### Problem to work on:
Return the data exactly, with all pictures removed.

### Data extract:
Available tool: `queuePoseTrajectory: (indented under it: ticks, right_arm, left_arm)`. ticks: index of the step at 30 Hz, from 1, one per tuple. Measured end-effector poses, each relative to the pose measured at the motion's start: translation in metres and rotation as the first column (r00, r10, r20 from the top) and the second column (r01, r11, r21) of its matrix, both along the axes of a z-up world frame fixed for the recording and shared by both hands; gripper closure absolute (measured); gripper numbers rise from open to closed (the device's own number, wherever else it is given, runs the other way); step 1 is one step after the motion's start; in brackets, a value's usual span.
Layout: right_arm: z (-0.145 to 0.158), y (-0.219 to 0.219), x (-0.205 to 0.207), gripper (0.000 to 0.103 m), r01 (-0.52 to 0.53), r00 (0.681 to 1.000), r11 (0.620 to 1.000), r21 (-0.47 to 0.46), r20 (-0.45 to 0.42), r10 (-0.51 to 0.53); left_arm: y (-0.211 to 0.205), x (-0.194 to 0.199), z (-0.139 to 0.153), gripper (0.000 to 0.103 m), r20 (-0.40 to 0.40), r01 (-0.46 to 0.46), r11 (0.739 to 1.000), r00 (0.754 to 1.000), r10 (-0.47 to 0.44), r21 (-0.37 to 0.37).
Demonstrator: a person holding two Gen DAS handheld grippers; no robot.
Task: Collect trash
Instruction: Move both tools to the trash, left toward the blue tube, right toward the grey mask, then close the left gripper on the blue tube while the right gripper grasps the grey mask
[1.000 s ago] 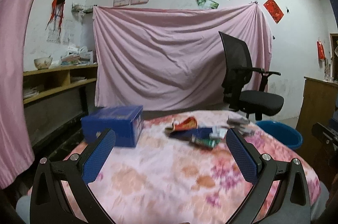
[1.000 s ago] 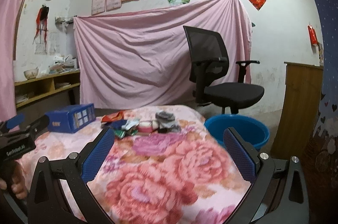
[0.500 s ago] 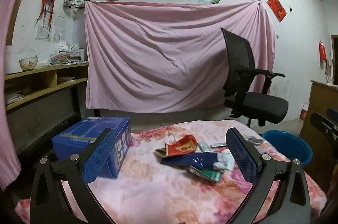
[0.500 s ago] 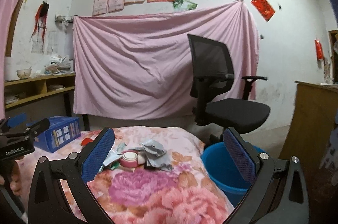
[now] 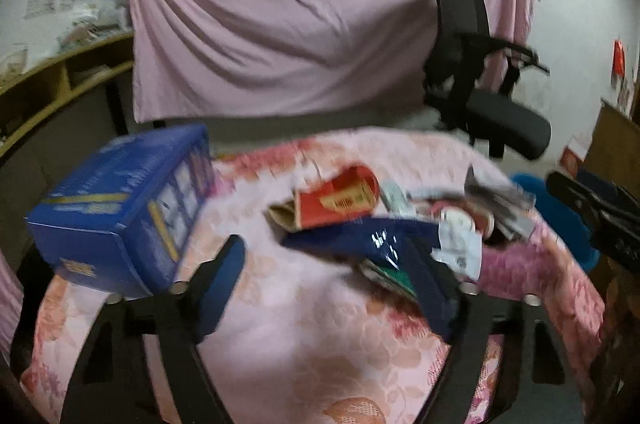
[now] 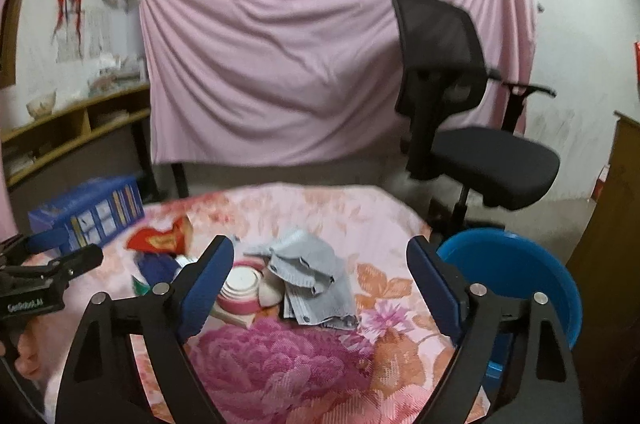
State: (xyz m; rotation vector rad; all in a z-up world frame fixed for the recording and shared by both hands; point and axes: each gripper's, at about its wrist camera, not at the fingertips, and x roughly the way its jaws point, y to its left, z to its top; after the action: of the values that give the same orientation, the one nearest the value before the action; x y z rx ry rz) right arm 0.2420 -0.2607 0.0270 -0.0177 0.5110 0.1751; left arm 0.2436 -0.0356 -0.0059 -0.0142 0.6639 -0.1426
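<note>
A heap of trash lies on a table under a pink floral cloth (image 5: 304,320): a red packet (image 5: 340,198), a dark blue wrapper (image 5: 372,236), white scraps (image 5: 460,248), a crumpled grey wrapper (image 6: 312,272) and a pink-and-white tape roll (image 6: 242,284). My left gripper (image 5: 324,284) is open and empty just short of the blue wrapper. My right gripper (image 6: 320,284) is open and empty, with the grey wrapper and tape roll between its fingers in view. A blue basin (image 6: 516,276) stands beside the table on the right.
A blue cardboard box (image 5: 124,212) stands on the table's left side. A black office chair (image 6: 460,112) stands behind the table before a hung pink sheet. Wooden shelves (image 6: 72,128) run along the left wall. A wooden cabinet (image 6: 608,244) is at the right.
Both grippers have moved forward and tilted down toward the trash heap, which now looks larger and nearer. Both stay open and empty.
</note>
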Motion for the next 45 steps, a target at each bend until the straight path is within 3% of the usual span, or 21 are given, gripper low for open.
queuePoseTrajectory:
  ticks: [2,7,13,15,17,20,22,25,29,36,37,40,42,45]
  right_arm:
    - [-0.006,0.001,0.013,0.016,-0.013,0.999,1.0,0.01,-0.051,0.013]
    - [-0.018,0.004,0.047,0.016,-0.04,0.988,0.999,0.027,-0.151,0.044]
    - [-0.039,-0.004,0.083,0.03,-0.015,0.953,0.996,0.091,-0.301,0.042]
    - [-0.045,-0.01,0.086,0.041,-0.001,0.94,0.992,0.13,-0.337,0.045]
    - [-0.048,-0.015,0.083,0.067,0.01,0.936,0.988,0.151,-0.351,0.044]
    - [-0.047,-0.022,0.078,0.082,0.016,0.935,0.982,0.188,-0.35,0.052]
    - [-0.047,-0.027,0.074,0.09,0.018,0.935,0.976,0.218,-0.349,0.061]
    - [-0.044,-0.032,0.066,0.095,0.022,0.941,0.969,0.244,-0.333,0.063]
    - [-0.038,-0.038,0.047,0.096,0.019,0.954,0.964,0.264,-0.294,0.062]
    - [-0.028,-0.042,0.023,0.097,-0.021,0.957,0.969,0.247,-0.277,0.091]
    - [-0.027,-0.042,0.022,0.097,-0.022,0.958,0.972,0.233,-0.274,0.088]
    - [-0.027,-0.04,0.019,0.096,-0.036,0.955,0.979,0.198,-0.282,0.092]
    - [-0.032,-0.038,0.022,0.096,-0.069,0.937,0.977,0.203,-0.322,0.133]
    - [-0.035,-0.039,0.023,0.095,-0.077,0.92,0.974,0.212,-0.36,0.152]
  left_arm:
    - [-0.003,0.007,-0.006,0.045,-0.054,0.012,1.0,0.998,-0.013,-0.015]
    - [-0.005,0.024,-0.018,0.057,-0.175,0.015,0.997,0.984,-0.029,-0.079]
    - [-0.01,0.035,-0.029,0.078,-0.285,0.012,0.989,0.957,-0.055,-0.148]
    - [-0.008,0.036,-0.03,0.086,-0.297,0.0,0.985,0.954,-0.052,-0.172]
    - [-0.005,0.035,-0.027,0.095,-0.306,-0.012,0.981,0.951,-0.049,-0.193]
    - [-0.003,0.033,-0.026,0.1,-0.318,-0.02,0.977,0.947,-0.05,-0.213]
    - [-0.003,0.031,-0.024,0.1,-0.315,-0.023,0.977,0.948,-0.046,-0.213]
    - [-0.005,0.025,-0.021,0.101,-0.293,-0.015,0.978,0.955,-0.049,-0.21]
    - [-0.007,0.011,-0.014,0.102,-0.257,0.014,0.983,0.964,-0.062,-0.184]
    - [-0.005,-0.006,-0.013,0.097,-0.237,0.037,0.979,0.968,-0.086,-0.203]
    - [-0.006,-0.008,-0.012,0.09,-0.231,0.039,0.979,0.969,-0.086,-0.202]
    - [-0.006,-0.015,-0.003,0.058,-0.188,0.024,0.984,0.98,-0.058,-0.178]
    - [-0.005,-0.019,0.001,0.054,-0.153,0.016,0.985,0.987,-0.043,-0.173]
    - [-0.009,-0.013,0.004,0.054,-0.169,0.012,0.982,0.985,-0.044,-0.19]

### Reply to the task:
Available tool: `queuePoseTrajectory: (indented under it: ticks, right_arm, left_arm)`. ticks: index of the step at 30 Hz, from 1, one per tuple. Measured end-effector poses, each relative to the pose measured at the motion's start: translation in metres and rotation as the first column (r00, r10, r20 from the top) and the second column (r01, r11, r21) of its matrix, both along the axes of a z-up world frame fixed for the recording and shared by both hands; gripper closure absolute (measured); gripper numbers rise from open to closed (the device's own number, wherever else it is given, runs the other way); step 1 is one step after the motion's start; in brackets, a value's usual span.
Layout: right_arm: z (-0.145 to 0.158), y (-0.219 to 0.219), x (-0.205 to 0.207), gripper (0.000 to 0.103 m), r01 (-0.52 to 0.53), r00 (0.681 to 1.000), r11 (0.620 to 1.000), r21 (-0.47 to 0.46), r20 (-0.45 to 0.42), r10 (-0.51 to 0.53); left_arm: y (-0.211 to 0.205), x (-0.194 to 0.199), z (-0.139 to 0.153), gripper (0.000 to 0.103 m), r20 (-0.40 to 0.40), r01 (-0.46 to 0.46), r11 (0.739 to 1.000), r00 (0.754 to 1.000), r10 (-0.47 to 0.44), r21 (-0.37 to 0.37).
Demonstrator: a person holding two Gen DAS handheld grippers; no robot.
Task: Collect trash
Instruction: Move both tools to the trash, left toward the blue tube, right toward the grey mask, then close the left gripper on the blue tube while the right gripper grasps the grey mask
[1.000 s ago] 
[1.000 s ago] 
[0.500 s ago] 
[0.500 s ago] 
[now] 
[now] 
State: (xyz m; rotation vector rad; all in a z-up world frame fixed for the recording and shared by both hands; point and axes: each gripper's, at about its wrist camera, not at the fingertips, and x roughly the way its jaws point, y to its left, z to its top; after the action: of the values that give the same orientation, the one nearest the value before the action; x y z rx ry rz) right arm 0.2420 -0.2607 0.0270 -0.0177 0.5110 0.1751; left arm 0.2436 -0.0356 -0.0059 -0.0142 0.6639 -0.1426
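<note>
A heap of trash lies on a table under a pink floral cloth (image 5: 304,320): a red packet (image 5: 340,198), a dark blue wrapper (image 5: 372,236), white scraps (image 5: 460,248), a crumpled grey wrapper (image 6: 312,272) and a pink-and-white tape roll (image 6: 242,284). My left gripper (image 5: 324,284) is open and empty just short of the blue wrapper. My right gripper (image 6: 320,284) is open and empty, with the grey wrapper and tape roll between its fingers in view. A blue basin (image 6: 516,276) stands beside the table on the right.
A blue cardboard box (image 5: 124,212) stands on the table's left side. A black office chair (image 6: 460,112) stands behind the table before a hung pink sheet. Wooden shelves (image 6: 72,128) run along the left wall. A wooden cabinet (image 6: 608,244) is at the right.
Both grippers have moved forward and tilted down toward the trash heap, which now looks larger and nearer. Both stay open and empty.
</note>
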Motion for the next 45 steps, a target at each bend until the straight path is within 3% of the usual span, or 21 are given, gripper low for open.
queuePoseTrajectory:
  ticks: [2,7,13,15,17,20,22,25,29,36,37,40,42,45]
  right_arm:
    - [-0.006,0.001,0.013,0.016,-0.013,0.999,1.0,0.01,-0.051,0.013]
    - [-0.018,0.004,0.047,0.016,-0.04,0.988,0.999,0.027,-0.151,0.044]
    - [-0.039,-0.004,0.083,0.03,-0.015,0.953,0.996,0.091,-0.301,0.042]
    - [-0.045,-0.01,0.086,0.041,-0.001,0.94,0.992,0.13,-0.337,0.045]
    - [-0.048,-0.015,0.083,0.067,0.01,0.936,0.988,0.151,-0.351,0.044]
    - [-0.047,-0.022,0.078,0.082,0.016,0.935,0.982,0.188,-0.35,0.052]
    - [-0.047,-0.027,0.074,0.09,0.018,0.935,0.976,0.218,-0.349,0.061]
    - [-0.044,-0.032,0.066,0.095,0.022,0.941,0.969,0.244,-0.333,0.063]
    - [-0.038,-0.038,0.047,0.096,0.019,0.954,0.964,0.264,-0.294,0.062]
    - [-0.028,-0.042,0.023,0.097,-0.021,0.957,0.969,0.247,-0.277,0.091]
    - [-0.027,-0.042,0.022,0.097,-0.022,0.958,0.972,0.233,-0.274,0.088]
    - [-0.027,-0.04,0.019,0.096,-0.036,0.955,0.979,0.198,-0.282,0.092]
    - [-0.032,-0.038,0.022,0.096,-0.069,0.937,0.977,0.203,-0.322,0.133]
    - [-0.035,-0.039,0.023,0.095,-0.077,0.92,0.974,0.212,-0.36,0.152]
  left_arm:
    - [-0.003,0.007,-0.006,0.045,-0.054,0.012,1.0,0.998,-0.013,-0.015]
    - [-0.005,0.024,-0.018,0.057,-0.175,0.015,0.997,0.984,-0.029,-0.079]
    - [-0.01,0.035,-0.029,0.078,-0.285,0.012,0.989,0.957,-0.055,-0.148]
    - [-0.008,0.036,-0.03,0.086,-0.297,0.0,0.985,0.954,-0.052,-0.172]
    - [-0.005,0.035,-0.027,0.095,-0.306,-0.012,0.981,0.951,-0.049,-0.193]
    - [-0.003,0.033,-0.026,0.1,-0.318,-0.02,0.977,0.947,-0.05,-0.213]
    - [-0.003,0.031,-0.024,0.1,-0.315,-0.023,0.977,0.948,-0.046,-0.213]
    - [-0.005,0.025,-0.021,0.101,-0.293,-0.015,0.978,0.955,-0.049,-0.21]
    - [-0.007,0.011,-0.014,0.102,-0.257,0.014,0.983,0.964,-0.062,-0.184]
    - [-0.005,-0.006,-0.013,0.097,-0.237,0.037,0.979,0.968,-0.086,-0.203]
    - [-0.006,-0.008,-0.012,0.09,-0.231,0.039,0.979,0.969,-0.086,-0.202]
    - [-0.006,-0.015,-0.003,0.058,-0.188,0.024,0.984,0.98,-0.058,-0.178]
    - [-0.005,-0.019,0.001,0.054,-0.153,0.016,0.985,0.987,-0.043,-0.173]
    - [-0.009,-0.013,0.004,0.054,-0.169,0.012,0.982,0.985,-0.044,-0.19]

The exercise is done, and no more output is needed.